__Work task__
The data below should be restated word for word, pictures omitted.

[Opening Given data section]

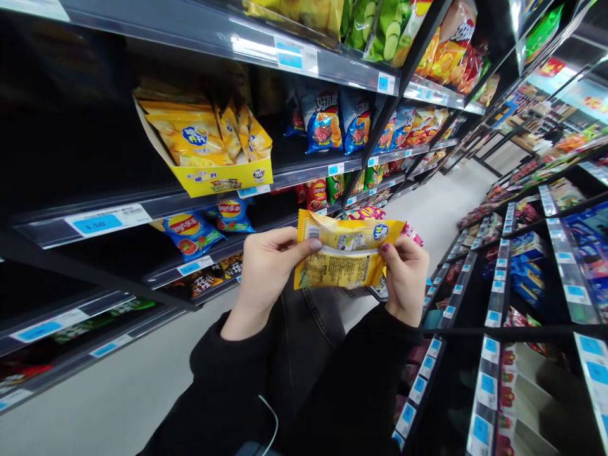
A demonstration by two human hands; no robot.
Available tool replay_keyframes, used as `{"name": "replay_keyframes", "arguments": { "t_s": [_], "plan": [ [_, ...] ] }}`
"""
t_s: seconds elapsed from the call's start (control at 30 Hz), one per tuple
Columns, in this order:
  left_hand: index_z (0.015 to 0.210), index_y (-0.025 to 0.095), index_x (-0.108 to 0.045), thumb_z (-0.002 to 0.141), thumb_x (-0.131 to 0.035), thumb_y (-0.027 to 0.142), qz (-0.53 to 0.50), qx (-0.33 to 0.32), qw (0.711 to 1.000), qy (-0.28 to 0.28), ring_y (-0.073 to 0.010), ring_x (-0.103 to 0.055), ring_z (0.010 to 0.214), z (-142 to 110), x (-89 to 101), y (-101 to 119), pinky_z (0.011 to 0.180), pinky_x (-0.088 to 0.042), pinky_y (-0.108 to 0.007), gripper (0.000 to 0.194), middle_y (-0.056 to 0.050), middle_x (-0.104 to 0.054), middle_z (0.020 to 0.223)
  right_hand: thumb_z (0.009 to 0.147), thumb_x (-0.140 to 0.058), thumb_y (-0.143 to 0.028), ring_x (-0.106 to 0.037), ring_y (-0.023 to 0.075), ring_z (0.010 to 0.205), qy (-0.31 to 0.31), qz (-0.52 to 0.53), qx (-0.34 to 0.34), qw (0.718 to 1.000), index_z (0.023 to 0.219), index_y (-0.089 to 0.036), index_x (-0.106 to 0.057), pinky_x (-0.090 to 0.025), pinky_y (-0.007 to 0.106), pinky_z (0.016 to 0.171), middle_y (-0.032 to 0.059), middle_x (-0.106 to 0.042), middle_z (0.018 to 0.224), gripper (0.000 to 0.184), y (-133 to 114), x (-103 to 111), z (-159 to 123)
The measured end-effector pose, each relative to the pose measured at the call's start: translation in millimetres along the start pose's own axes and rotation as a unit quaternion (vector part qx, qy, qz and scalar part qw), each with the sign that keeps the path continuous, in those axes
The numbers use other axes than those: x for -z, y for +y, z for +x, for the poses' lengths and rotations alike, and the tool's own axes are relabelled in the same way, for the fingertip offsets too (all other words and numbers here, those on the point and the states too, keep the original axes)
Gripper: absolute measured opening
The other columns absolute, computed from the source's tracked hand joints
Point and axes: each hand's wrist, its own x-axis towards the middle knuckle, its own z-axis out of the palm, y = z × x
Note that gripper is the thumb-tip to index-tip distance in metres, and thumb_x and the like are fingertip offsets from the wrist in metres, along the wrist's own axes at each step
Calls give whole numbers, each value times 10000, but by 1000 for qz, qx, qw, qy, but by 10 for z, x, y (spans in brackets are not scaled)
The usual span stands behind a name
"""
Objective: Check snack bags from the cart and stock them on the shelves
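A yellow snack packet (pixel 344 253) is stretched between my two hands, its printed back with a barcode and small text turned up toward me. My left hand (pixel 270 269) pinches its left end, thumb on top near the barcode. At the other end my right hand (pixel 406 278) grips the packet, thumb pressed beside the blue logo. The fingers underneath are hidden by the packet. On the shelf to the left, a yellow display box (pixel 228 183) holds several similar yellow packets (pixel 194 139), standing and leaning.
Blue chip bags (pixel 325 120) hang or stand on the same shelf, farther along. Lower down lie blue Lay's bags (pixel 190 234). A shelf edge with price tags (pixel 109 218) juts out at left. Another shelf rack (pixel 489 373) lines the right side, with pale floor (pixel 427 209) between.
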Motion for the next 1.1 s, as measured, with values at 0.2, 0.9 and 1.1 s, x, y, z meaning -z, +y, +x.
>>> {"name": "replay_keyframes", "arguments": {
  "t_s": [0.2,0.9,1.1],
  "plan": [
    [601,171,-721,655,-759,397,68,-46,995,51,-119,-531,522,10,1,7,461,-430,-221,235,22,-589,518,767,-657,-402,-378,83,514,61,-114,39,991,590,-176,-545,-317,214,479,-47,-437,525,309,-72,-56,1],
    [1016,236,-669,570,-826,198,-13,-73,997,27,-136,-670,760,53,107,124,655,-571,-246,475,-35,-675,1082,671,-766,-325,-619,115,639,44,-34,33,998,812,-228,-579,-498,227,586,-35,-632,712,252,-96,-79,-30],
    [838,141,-703,660,-762,312,7,24,999,-48,-161,-659,688,50,77,159,630,-543,-265,254,-48,-716,804,727,-722,-326,-630,126,630,11,-22,19,1000,978,-234,-637,-506,247,592,-25,-662,704,281,-54,-54,-15]
  ]
}}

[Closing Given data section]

__Your response__
A demonstration by two human hands; no robot.
Available tool replay_keyframes, used as `{"name": "replay_keyframes", "arguments": { "t_s": [_], "plan": [ [_, ...] ] }}`
"""
t_s: seconds elapsed from the call's start (control at 30 Hz), one per tuple
Columns, in this order:
  left_hand: index_z (0.015 to 0.210), index_y (-0.025 to 0.095), index_x (-0.108 to 0.045), thumb_z (-0.002 to 0.141), thumb_x (-0.131 to 0.035), thumb_y (-0.027 to 0.142), qz (-0.53 to 0.50), qx (-0.33 to 0.32), qw (0.711 to 1.000), qy (-0.28 to 0.28), ring_y (-0.073 to 0.010), ring_x (-0.103 to 0.055), ring_z (0.010 to 0.214), z (-142 to 110), x (-89 to 101), y (-101 to 119), pinky_z (0.011 to 0.180), pinky_x (-0.088 to 0.042), pinky_y (-0.108 to 0.007), gripper (0.000 to 0.194), middle_y (-0.056 to 0.050), middle_x (-0.104 to 0.054), middle_z (0.020 to 0.223)
  right_hand: thumb_z (0.009 to 0.147), thumb_x (-0.140 to 0.058), thumb_y (-0.143 to 0.028), ring_x (-0.106 to 0.037), ring_y (-0.023 to 0.075), ring_z (0.010 to 0.205), qy (-0.31 to 0.31), qz (-0.52 to 0.53), qx (-0.34 to 0.34), qw (0.718 to 1.000), index_z (0.023 to 0.219), index_y (-0.089 to 0.036), index_x (-0.106 to 0.057), pinky_x (-0.090 to 0.025), pinky_y (-0.007 to 0.106), pinky_z (0.016 to 0.171), middle_y (-0.032 to 0.059), middle_x (-0.106 to 0.042), middle_z (0.018 to 0.224), gripper (0.000 to 0.184), y (-133 to 114), x (-103 to 111), z (-159 to 123)
The measured end-effector pose, each relative to the pose measured at the call's start: translation in millimetres along the start pose's own axes and rotation as a unit quaternion (vector part qx, qy, qz and scalar part qw), each with the sign that keeps the path continuous, in those axes
The numbers use other axes than those: x for -z, y for +y, z for +x, for the poses' lengths and rotations alike, and the tool's own axes are relabelled in the same way, for the fingertip offsets too (all other words and numbers here, those on the point and the states too, keep the original axes)
Gripper: absolute measured opening
The other columns absolute, computed from the source's tracked hand joints
Point and axes: each hand's wrist, its own x-axis towards the middle knuckle, its own z-axis out of the palm, y = z × x
Note that gripper is the thumb-tip to index-tip distance in metres, and thumb_x and the like are fingertip offsets from the wrist in metres, along the wrist's own axes at each step
Calls give whole numbers, each value times 10000, but by 1000 for qz, qx, qw, qy, but by 10 for z, x, y (spans in brackets are not scaled)
The usual span stands behind a name
"""
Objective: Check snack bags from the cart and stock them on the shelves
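A yellow snack packet (pixel 344 253) is stretched between my two hands, its printed back with a barcode and small text turned up toward me. My left hand (pixel 270 269) pinches its left end, thumb on top near the barcode. At the other end my right hand (pixel 406 278) grips the packet, thumb pressed beside the blue logo. The fingers underneath are hidden by the packet. On the shelf to the left, a yellow display box (pixel 228 183) holds several similar yellow packets (pixel 194 139), standing and leaning.
Blue chip bags (pixel 325 120) hang or stand on the same shelf, farther along. Lower down lie blue Lay's bags (pixel 190 234). A shelf edge with price tags (pixel 109 218) juts out at left. Another shelf rack (pixel 489 373) lines the right side, with pale floor (pixel 427 209) between.
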Motion for the next 1.1 s, as measured, with values at 0.2, 0.9 and 1.1 s, x, y, z meaning -z, +y, +x.
>>> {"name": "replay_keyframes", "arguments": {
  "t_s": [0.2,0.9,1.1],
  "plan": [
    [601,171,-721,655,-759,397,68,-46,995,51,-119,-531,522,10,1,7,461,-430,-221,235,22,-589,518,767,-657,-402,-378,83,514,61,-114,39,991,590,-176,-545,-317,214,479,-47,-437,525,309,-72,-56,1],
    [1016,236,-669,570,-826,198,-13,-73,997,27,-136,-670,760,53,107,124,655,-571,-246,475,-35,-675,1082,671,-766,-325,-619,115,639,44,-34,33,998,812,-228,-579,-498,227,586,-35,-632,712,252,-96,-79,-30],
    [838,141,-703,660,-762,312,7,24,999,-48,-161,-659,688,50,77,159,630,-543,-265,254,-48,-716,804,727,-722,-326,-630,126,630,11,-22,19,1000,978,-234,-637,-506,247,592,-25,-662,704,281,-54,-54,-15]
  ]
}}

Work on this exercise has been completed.